● **Work request**: Nothing in the copy should be a picture; everything else in the listing is to be restated exactly.

______________________________

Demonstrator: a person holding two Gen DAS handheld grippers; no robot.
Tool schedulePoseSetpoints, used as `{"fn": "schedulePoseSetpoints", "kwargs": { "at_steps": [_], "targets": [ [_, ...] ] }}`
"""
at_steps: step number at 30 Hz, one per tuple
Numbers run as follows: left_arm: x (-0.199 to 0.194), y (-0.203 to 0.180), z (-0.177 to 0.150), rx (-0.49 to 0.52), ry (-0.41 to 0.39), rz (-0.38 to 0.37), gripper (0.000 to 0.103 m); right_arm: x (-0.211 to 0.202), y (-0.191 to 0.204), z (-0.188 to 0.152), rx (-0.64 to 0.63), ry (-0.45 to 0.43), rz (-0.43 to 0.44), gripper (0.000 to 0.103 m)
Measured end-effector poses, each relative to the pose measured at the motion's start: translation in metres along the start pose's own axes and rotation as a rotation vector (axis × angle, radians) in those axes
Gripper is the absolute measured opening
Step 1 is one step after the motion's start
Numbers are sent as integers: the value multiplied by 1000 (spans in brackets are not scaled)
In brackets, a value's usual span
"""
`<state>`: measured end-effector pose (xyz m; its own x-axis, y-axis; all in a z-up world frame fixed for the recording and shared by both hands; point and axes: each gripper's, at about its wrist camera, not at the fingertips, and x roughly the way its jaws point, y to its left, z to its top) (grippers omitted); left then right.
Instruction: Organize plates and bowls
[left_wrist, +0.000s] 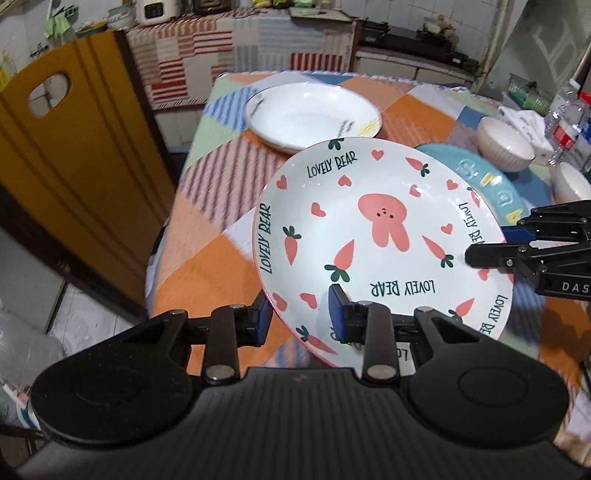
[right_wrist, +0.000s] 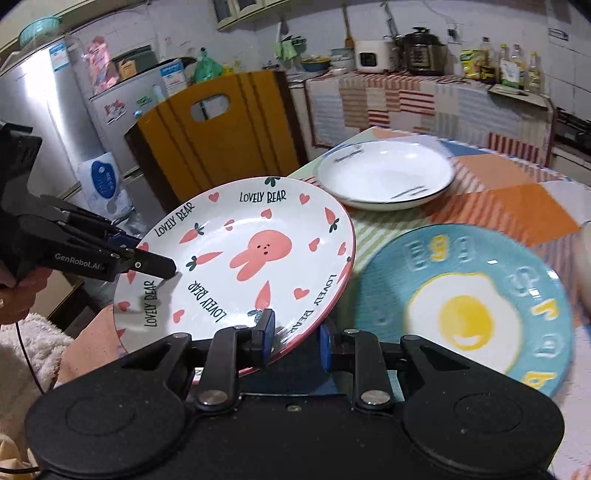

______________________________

● **Response to the exercise**:
Demonstrator: a person holding two Gen DAS handheld grippers; no robot.
Tool schedulePoseSetpoints, used as `{"fn": "schedulePoseSetpoints", "kwargs": { "at_steps": [_], "targets": [ [_, ...] ] }}`
"""
at_steps: step number at 30 Hz, one per tuple
Numbers run as follows: left_arm: x (-0.199 to 0.194), y (-0.203 to 0.180), z (-0.177 to 0.150), rx (-0.49 to 0.52), ry (-0.41 to 0.39), rz (-0.38 to 0.37), gripper (0.000 to 0.103 m); right_arm: x (-0.211 to 0.202), y (-0.191 to 0.204), z (-0.188 to 0.152), rx (-0.64 to 0.63), ry (-0.45 to 0.43), rz (-0.43 to 0.44), gripper (0.000 to 0.103 m)
Measured end-effector poses, each relative to the pose measured at the motion's start: translation in metres along the start pose's own axes and rotation as a rotation vector (axis × angle, radians) in those axes
Gripper is the absolute measured opening
Step 1 is one step after the motion's start
Numbers are sent as integers: the value multiplied by 1000 (spans in brackets are not scaled)
In brackets, a value's usual span
"""
`<state>`: measured end-effector pose (xyz m; its own x-axis, y-axis; all in a z-up world frame fixed for the recording and shared by both hands; point and axes: each gripper's, at about its wrist camera, not at the fingertips, and x roughly the way its jaws point, y to its left, z to its top) (grippers omitted); left then right.
Instruction: Organize plates and bowls
[left_wrist, +0.000s] 
[right_wrist, +0.000s] 

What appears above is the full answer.